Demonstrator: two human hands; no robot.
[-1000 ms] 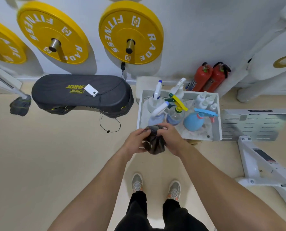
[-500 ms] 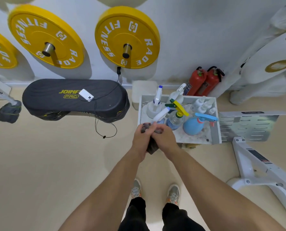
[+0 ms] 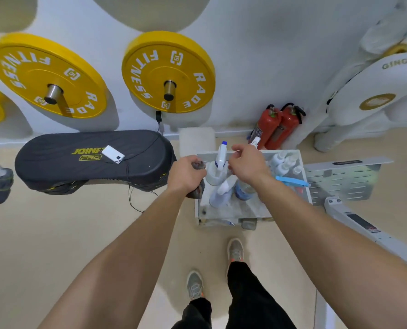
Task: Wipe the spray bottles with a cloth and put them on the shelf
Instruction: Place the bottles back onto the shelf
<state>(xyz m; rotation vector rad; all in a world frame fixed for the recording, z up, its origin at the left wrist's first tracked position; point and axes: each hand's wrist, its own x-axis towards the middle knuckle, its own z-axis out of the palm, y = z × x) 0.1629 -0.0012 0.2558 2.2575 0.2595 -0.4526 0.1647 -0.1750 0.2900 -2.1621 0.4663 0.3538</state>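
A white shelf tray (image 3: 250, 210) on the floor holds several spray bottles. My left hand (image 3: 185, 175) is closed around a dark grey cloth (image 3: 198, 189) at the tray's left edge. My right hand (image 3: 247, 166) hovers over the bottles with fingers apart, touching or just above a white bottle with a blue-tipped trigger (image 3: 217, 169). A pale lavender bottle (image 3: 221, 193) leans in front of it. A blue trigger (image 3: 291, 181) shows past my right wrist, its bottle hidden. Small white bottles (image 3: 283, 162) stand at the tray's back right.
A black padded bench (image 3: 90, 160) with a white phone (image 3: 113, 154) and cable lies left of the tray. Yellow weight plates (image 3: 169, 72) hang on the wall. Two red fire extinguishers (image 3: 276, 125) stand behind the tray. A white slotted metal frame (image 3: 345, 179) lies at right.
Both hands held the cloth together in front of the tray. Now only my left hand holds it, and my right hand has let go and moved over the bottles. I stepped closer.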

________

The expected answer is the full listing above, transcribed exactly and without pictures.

### Result
Demonstrator: two human hands; no robot.
[-1000 ms] 
[-500 ms] 
[+0 ms] 
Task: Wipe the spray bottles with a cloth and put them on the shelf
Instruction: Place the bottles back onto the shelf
<state>(xyz m; rotation vector rad; all in a world frame fixed for the recording, z up, its origin at the left wrist's first tracked position; point and axes: each hand's wrist, its own x-axis towards the middle knuckle, its own z-axis out of the palm, y = z × x) 0.1629 -0.0012 0.2558 2.2575 0.2595 -0.4526 0.1647 -0.1750 0.2900 -2.1621 0.4663 0.3538</state>
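A white shelf tray (image 3: 250, 210) on the floor holds several spray bottles. My left hand (image 3: 185, 175) is closed around a dark grey cloth (image 3: 198, 189) at the tray's left edge. My right hand (image 3: 247, 166) hovers over the bottles with fingers apart, touching or just above a white bottle with a blue-tipped trigger (image 3: 217, 169). A pale lavender bottle (image 3: 221, 193) leans in front of it. A blue trigger (image 3: 291, 181) shows past my right wrist, its bottle hidden. Small white bottles (image 3: 283, 162) stand at the tray's back right.
A black padded bench (image 3: 90, 160) with a white phone (image 3: 113, 154) and cable lies left of the tray. Yellow weight plates (image 3: 169, 72) hang on the wall. Two red fire extinguishers (image 3: 276, 125) stand behind the tray. A white slotted metal frame (image 3: 345, 179) lies at right.
Both hands held the cloth together in front of the tray. Now only my left hand holds it, and my right hand has let go and moved over the bottles. I stepped closer.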

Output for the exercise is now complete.